India & Russia: End Of A Bromance

Alexa, Play “Dost dost na raha.”

India & Russia are like two friends who had been together since childhood. Russia was there when India got into a fight with its neighbour. India tried Russia’s way of handling the finances— the “five-year plans”, giving credence to USSR’s economic system. Like they say in Pakistan, this relationship too was “higher than mountains, deeper than the ocean and sweeter than honey.”

But then, College happened. I mean, the Cold War ended.

Now, Russia doesn’t like India’s new friends. India doesn’t like Russia’s new friends. Both of them know that it will never be like the “good old days” when India imported most of its weapons from Russia & the latter vetoed anything that was against India’s interest at UN Security Council.

So, what changed?

Improved Sino-Russian Relations

Despite being two communist regimes, USSR & PRC split due to doctrinal differences after the death of Stalin. USSR’s Krushchev wanted a “peaceful coexistence” with the capitalist West but Mao didn’t. The relation got bitter with China calling Russia “the revisionist traitors”. In 1972, Nixon flew to China & joined hands with them. This was one of the reasons behind USSR’s fall as a large communist country like China wasn’t in the Soviet camp.

When Russia annexed Crimea in 2014, the Western countries imposed severe sanctions on it. Since then, Russia has been trying to woo China. In the Cold War, China was the junior partner. But today, Russia needs China more. Russia is the biggest supplier of Oil to China. Russia, which was reluctant to transfer defense technology to China in the 2000s, is selling its top defense equipment to China. Russia sold China the S-400 missile defense system. Both the countries are against the US-led world order. The US is also involved in a Trade War with China. This is causing Russia & China to come together in a kind of “alliance of autocrats”. Their trade is burgeoning & it crossed $100 Billion last year. In September, China & Russia conducted the largest joint military exercise since the Cold War— Vostok 18. Russia has been urging India to join China’s Belt & Road initiative which India opposes due to the fact that CPEC, a part of BRI, passes through POK & this is a violation of India’s sovereignty.
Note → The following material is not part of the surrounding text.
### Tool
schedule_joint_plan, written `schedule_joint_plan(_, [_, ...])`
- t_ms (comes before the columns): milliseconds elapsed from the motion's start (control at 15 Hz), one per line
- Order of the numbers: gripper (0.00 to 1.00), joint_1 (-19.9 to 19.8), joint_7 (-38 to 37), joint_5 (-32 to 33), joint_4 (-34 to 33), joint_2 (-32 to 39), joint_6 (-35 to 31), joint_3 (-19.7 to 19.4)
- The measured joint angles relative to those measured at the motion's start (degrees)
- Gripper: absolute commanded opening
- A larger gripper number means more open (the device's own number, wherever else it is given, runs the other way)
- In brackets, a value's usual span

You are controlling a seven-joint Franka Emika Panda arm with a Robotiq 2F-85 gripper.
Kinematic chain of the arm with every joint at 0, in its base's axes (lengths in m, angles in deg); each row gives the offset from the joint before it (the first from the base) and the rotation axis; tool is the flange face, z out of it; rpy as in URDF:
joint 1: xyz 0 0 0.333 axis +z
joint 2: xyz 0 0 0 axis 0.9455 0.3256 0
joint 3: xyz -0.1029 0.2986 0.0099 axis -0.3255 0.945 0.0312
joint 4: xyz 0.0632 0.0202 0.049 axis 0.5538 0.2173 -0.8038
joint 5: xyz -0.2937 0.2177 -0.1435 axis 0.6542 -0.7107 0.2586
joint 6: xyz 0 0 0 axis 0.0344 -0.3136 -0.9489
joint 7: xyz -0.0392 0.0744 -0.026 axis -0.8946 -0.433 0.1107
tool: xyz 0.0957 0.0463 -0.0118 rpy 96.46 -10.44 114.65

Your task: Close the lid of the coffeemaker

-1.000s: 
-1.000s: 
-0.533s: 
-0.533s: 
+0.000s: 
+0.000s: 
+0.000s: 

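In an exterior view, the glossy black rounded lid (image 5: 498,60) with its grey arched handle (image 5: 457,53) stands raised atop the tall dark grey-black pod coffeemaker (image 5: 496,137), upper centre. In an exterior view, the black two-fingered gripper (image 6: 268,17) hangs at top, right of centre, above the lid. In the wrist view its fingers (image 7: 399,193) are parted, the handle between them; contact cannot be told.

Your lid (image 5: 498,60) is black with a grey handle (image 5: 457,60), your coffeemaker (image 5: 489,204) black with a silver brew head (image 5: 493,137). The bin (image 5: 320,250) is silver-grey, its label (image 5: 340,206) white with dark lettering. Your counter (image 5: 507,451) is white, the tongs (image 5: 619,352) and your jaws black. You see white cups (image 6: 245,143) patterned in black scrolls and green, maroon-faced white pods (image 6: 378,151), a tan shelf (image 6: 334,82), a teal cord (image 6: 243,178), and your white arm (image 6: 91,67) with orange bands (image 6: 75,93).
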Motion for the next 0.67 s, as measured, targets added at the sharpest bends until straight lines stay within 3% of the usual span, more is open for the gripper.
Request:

Henry Kissinger has apparently counseled Trump to pursue “a reverse Nixon China Strategy”. In Cold War, the US joined hands with China, the junior partner & isolated USSR. Now, Trump should seek to befriend Putin & isolate China.

Improved Russo-Pakistan Relations

After the fall of the Soviet Union, Andrei Kozyrev, Russia’s foreign minister from 1990 to 1996, declared that it would not discriminate between India & Pakistan. In recent years, Russia has also tilted towards Pakistan for currying favours from China.

Russia has always supported India on the Kashmir issue & vetoed any resolution on Kashmir issue in the UN Security Council. Recently, there has been a slight change in Russia’s stance on the Kashmir issue due to its increasing closeness to Pakistan. In December 2017, Russia supported Pakistan’s line on Kashmir in a first-ever six-nation Speaker’s Conference in Islamabad. It asked for a peaceful resolution of Kashmir issue through UNSC.

The pace of exchanges between Russia & Pakistan has increased drastically. In 2014, Russia sold four Mi-35 assault helicopters to Pakistan. In 2015, Russia & Pakistan carried out the joint anti-narcotic naval exercise called “Arabian Monsoon”. In 2016, the commandos of two countries carried out a joint exercise called “Friendship 2017”. In 2017, a Russian military delegation visited Pakistan’s North Waziristan tribal district, which was once known to be a Taliban emirate. In April, this year, the two countries signed a historic agreement allowing officers of Pakistan’s armed forces to receive training in Russia. As US’s relations with Pakistan weaken, we may see Russia occupying that place. But this is going to be interesting as any arms export to Pakistan by Russia will eat into China’s share of arms export.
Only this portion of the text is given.